_What the task requires_
Repeat every line of the material that follows, word for word.

===== Given information =====

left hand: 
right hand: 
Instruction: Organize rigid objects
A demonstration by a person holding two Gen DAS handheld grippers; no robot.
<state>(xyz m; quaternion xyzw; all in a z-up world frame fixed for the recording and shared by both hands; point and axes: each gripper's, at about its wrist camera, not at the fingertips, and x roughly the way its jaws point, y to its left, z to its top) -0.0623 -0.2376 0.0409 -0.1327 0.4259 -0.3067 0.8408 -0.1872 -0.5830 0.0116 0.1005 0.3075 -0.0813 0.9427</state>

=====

_Expected answer_
left hand: 
right hand: 
Instruction: Organize rigid objects
A demonstration by a person holding two Gen DAS handheld grippers; no robot.
<state>(xyz m; quaternion xyzw; all in a z-up world frame fixed for the recording and shared by both hands; point and axes: each gripper's, at about its wrist camera, not at the fingertips, and x roughly the way its jaws point, y to its left, z to its top) -0.0623 -0.2376 0.0409 -0.1327 0.4259 -0.3067 0.8408 -0.1872 -0.5830 0.0116 0.1005 0.3075 -0.0813 0.9427</state>

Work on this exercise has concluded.